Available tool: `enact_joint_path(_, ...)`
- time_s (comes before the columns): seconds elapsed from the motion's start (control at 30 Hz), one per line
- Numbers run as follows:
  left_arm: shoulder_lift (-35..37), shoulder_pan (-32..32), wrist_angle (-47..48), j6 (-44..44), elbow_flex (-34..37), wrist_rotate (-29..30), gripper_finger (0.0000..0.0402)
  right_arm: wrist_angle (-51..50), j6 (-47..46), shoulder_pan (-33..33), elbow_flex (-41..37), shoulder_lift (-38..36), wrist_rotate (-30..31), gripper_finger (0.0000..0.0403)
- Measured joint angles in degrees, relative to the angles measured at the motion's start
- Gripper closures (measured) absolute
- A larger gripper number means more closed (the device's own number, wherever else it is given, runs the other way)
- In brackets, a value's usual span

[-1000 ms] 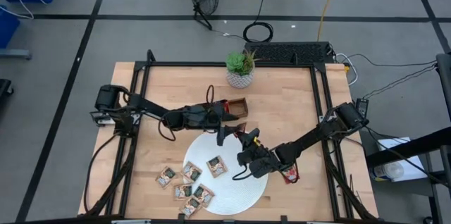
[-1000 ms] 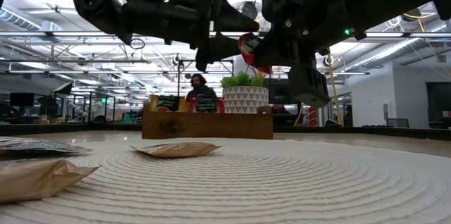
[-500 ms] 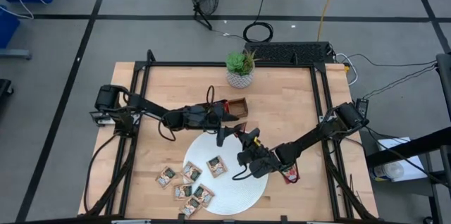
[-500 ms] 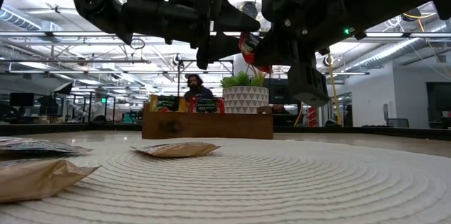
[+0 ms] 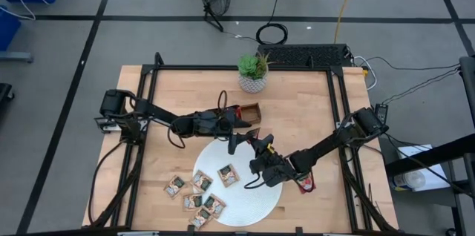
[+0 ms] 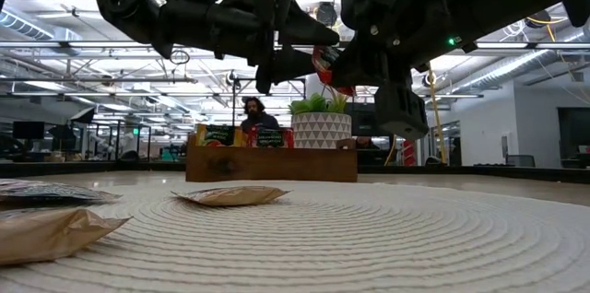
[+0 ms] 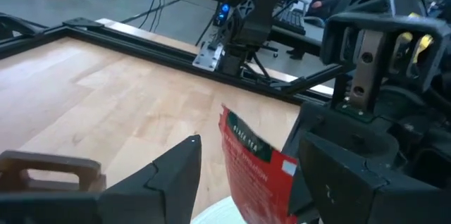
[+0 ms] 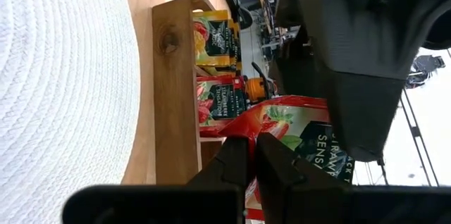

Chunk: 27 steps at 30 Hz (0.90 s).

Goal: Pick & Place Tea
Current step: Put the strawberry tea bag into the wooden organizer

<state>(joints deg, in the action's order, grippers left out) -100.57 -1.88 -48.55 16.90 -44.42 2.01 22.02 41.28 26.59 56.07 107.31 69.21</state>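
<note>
left gripper: jaws apart, raised | right gripper: jaws closed, raised, facing left

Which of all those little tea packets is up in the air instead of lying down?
The red sachet, pinched by the right gripper above the plate's far edge; the others lie flat.

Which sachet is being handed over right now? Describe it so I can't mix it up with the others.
Start at the white round plate; above its upper edge the two grippers meet. There the right gripper pinches a red tea sachet, in the air between the open fingers of the left gripper. The other sachets lie flat or sit in the wooden tray.
</note>
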Motion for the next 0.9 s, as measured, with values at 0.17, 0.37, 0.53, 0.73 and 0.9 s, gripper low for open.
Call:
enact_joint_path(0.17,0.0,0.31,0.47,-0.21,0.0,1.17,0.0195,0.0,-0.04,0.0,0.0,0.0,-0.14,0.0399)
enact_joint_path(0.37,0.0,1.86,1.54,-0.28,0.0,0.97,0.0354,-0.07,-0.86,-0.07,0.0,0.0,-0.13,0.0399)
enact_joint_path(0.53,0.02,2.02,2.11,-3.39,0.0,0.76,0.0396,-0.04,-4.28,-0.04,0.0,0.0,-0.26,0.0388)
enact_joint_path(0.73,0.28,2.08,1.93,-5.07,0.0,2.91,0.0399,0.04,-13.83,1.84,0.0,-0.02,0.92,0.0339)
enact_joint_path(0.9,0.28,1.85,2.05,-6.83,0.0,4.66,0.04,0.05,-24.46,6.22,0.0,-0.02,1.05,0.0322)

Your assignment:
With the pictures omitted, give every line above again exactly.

Response to the exercise:
Available tool: `enact_joint_path(_, ...)`
- time_s (comes before the columns): seconds elapsed from the motion's start (control at 30 Hz), one per line
- Numbers run as follows:
  left_arm: shoulder_lift (-35..37), shoulder_pan (-32..32), wrist_angle (-47..48), j6 (-44..44), elbow_flex (-34..37), wrist_rotate (-29..30), gripper_finger (0.0000..0.0402)
  right_arm: wrist_angle (-51..50), j6 (-47..46), shoulder_pan (-33..33), elbow_flex (-41..37), shoulder_lift (-38..36), wrist_rotate (-30..31), gripper_finger (0.0000..0.0403)
- Measured joint angles in degrees, relative to the angles measured at the motion's start
- Gripper closures (measured) absolute
- A larger gripper number means more closed (the device's own number, wherever else it is given, runs the other way)
- In brackets, a value's usual span

[-1000 ms] 
[-1000 ms] 
[-500 ms] 
[-500 ms] 
[+0 ms] 
[+0 ms] 
[+0 ms] 
[+0 ms] 

Chunk: 27 steps at 30 Hz (0.90 s).

Goal: Pick & Place Tea
Current step: Put the strawberry tea bag into the wooden organizer

<state>(joints deg, in the action's order, grippers left out) -100.57 -1.88 -48.55 16.90 -44.42 2.01 22.02 41.28 26.59 56.07 107.31 69.21</state>
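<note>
left gripper: jaws apart, raised | right gripper: jaws closed, raised, facing left

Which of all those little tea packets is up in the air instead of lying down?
The red sachet, pinched by the right gripper above the plate's far edge; the others lie flat.

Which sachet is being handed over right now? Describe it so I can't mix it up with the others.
Start at the white round plate; above its upper edge the two grippers meet. There the right gripper pinches a red tea sachet, in the air between the open fingers of the left gripper. The other sachets lie flat or sit in the wooden tray.
</note>
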Motion for the next 0.9 s, as measured, with values at 0.17, 0.37, 0.53, 0.73 and 0.9 s, gripper low for open.
Call:
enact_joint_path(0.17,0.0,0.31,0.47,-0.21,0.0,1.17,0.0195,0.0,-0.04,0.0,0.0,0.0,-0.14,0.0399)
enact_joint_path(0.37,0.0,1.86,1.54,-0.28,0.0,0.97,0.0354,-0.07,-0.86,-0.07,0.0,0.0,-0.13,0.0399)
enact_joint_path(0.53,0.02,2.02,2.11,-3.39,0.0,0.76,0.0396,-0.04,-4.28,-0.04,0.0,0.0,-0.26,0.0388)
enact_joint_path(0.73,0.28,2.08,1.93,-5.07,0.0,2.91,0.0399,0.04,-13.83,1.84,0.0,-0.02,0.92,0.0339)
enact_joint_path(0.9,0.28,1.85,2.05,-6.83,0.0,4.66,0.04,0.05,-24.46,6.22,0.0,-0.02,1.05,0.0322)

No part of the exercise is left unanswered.